**Exercise:** Find "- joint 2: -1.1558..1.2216" below and begin at its line; stop after the line with "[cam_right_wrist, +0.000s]". Output those lines exactly, without pictures.
================================
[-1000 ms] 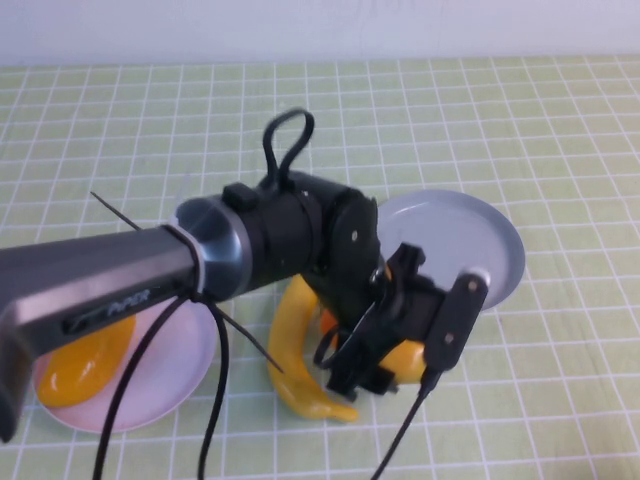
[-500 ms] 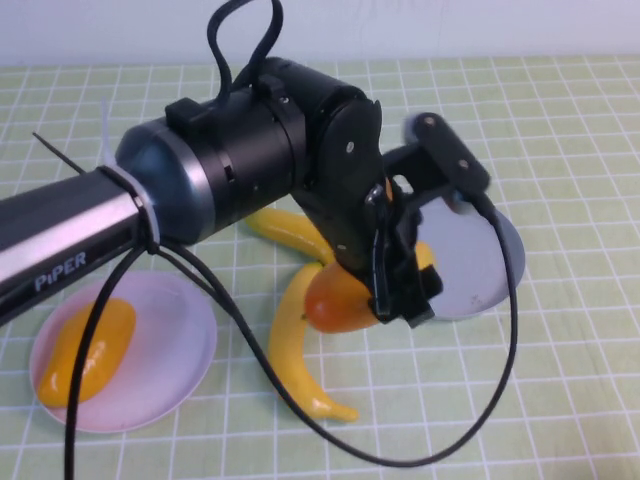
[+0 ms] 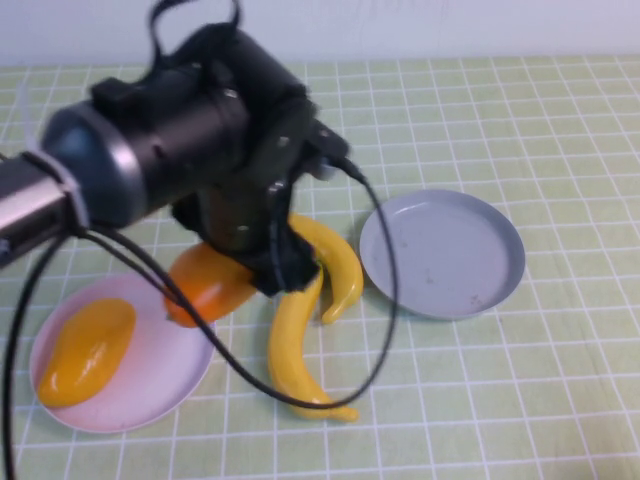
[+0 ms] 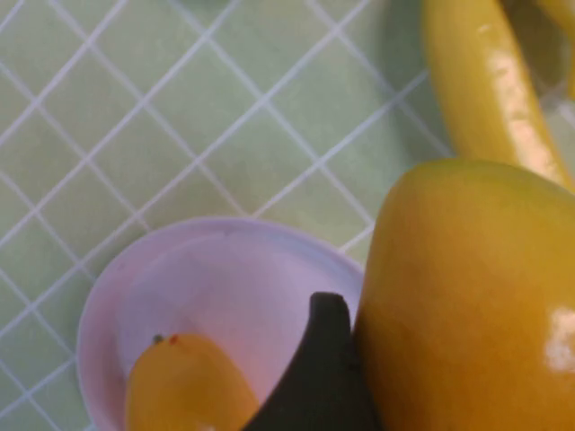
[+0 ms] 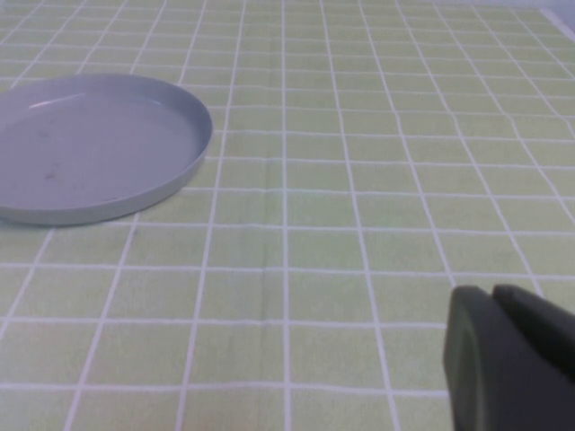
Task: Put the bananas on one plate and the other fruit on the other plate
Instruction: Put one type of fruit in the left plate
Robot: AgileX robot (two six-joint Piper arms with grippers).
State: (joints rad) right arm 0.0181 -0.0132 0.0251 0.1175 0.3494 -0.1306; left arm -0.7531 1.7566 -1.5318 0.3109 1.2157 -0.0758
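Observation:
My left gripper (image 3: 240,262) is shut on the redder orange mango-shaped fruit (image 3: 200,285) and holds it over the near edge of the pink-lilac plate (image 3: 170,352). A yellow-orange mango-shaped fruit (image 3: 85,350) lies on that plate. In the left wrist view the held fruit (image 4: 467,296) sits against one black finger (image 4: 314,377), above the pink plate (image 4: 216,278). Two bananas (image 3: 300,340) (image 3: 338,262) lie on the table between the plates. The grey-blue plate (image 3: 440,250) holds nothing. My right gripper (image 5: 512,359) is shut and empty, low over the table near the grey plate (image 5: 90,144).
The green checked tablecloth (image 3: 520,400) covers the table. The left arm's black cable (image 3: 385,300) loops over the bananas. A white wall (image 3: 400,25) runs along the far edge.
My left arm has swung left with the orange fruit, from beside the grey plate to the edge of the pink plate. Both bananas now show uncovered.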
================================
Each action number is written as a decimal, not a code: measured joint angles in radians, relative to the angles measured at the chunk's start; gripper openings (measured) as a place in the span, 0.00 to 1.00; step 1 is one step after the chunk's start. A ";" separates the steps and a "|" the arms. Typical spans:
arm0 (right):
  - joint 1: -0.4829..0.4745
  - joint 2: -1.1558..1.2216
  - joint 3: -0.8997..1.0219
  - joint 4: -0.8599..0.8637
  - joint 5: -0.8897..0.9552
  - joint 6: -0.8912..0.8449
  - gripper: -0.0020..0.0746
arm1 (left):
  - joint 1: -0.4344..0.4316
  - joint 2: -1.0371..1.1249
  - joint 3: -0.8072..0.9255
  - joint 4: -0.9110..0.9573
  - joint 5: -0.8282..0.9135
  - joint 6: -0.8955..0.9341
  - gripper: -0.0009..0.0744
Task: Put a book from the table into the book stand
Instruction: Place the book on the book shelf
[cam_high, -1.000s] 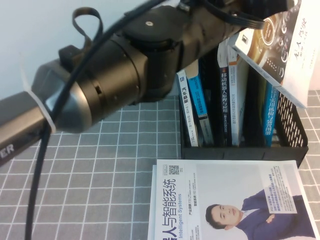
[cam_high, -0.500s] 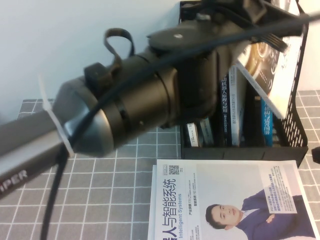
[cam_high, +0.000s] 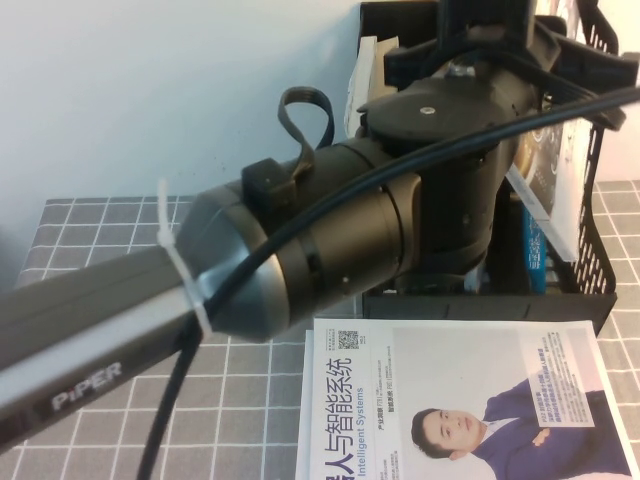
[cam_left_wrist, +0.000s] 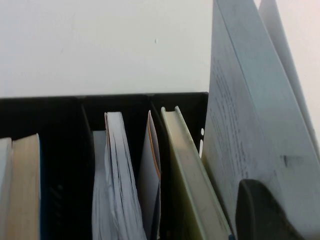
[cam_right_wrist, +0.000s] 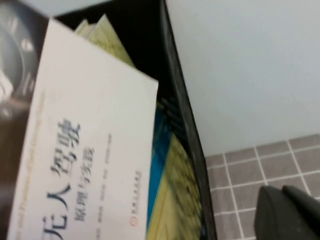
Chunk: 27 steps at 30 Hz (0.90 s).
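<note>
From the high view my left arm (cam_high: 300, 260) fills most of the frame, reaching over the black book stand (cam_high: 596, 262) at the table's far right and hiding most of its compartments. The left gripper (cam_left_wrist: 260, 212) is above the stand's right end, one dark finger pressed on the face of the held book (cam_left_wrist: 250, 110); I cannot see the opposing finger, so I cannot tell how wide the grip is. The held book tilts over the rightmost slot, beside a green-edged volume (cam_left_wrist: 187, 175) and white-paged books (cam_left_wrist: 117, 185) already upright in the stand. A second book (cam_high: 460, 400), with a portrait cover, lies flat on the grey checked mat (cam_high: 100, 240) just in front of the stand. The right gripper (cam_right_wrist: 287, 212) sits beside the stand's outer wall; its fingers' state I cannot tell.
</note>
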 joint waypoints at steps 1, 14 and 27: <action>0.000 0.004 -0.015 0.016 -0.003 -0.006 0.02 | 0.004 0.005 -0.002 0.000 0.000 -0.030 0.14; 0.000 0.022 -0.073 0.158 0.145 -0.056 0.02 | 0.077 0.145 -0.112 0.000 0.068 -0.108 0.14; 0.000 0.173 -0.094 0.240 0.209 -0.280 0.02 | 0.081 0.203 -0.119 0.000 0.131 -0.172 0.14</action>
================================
**Solution to this exercise:**
  - joint 2: -1.1558..1.2216
  - joint 3: -0.8997..1.0219
  - joint 4: -0.8599..0.8637
  - joint 5: -0.8897..0.9552
  - joint 6: -0.8912..0.8449
  - gripper: -0.0020..0.0746
arm1 (left):
  - joint 1: -0.4344..0.4316
  - joint 2: -1.0371..1.1249
  - joint 3: -0.8072..0.9255
  - joint 4: -0.9110..0.9573
  - joint 5: -0.8282..0.9135
  - joint 6: -0.8955..0.9341
  - gripper: -0.0009..0.0744
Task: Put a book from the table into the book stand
Instruction: Place the book on the book shelf
[cam_high, -1.000s] 
[cam_high, -0.500s] 
[cam_high, +0.000s] 
[cam_left_wrist, +0.000s] 
[cam_right_wrist, +0.000s] 

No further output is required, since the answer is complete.